### Assignment
Transcribe, word for word and without additions, each line below from the one containing "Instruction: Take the" through the one containing "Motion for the", both ends included.

### Dataset content
◆ ◆ ◆ ◆

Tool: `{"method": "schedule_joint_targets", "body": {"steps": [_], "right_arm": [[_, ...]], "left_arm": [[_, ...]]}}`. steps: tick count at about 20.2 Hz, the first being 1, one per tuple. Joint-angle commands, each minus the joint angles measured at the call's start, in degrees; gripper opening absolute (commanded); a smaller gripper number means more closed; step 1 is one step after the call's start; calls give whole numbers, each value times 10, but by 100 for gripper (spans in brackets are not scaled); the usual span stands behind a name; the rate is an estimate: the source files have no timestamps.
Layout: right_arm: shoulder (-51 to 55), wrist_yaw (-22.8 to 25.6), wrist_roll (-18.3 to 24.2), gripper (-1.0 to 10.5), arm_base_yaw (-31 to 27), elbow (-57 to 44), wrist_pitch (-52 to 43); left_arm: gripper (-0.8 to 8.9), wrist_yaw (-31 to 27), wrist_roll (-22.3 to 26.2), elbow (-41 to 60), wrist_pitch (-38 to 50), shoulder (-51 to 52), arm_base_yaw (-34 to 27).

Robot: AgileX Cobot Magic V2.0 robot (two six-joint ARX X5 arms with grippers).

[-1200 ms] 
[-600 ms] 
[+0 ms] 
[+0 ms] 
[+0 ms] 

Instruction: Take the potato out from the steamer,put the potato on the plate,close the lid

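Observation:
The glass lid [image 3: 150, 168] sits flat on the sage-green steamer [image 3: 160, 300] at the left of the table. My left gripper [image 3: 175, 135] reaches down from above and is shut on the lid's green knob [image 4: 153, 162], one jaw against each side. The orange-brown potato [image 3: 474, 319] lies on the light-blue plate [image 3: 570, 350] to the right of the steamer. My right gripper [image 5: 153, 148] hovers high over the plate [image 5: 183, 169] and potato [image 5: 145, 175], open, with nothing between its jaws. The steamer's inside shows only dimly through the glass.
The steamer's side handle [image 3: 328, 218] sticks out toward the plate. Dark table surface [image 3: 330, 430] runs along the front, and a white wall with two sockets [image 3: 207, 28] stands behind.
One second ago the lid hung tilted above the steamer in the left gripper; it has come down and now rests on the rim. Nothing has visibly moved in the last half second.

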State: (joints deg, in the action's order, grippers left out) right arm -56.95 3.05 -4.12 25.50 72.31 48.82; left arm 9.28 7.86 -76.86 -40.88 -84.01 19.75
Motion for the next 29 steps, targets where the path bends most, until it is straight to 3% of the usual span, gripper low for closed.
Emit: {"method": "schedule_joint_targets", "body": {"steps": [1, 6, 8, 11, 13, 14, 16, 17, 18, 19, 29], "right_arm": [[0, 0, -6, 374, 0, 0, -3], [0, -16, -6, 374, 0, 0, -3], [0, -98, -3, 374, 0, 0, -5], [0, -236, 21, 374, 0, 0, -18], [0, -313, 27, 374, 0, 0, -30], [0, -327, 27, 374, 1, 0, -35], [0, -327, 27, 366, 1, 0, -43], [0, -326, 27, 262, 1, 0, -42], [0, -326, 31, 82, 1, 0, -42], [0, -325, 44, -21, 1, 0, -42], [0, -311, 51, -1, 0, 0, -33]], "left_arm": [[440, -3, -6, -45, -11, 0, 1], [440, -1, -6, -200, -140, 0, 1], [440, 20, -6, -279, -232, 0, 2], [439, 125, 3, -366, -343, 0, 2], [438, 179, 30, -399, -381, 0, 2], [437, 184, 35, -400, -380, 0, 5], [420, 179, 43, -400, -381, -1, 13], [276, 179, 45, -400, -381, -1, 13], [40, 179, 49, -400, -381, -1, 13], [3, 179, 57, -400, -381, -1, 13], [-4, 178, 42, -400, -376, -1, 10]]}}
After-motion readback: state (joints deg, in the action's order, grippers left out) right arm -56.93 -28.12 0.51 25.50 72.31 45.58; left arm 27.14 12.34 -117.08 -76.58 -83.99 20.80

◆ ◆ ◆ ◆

### Finished task
Instruction: Take the potato out from the steamer,put the potato on the plate,close the lid

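Observation:
The glass lid [image 3: 150, 168] sits flat on the sage-green steamer [image 3: 160, 300] at the left of the table. My left gripper [image 3: 175, 135] reaches down from above and is shut on the lid's green knob [image 4: 153, 162], one jaw against each side. The orange-brown potato [image 3: 474, 319] lies on the light-blue plate [image 3: 570, 350] to the right of the steamer. My right gripper [image 5: 153, 148] hovers high over the plate [image 5: 183, 169] and potato [image 5: 145, 175], open, with nothing between its jaws. The steamer's inside shows only dimly through the glass.
The steamer's side handle [image 3: 328, 218] sticks out toward the plate. Dark table surface [image 3: 330, 430] runs along the front, and a white wall with two sockets [image 3: 207, 28] stands behind.
One second ago the lid hung tilted above the steamer in the left gripper; it has come down and now rests on the rim. Nothing has visibly moved in the last half second.
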
State: (joints deg, in the action's order, grippers left out) right arm -56.95 3.05 -4.12 25.50 72.31 48.82; left arm 9.28 7.86 -76.86 -40.88 -84.01 19.75
Motion for the next 29 steps, targets where the path bends most, until it is straight to 3% of the usual span, gripper low for closed.

No other output is expected for this exercise.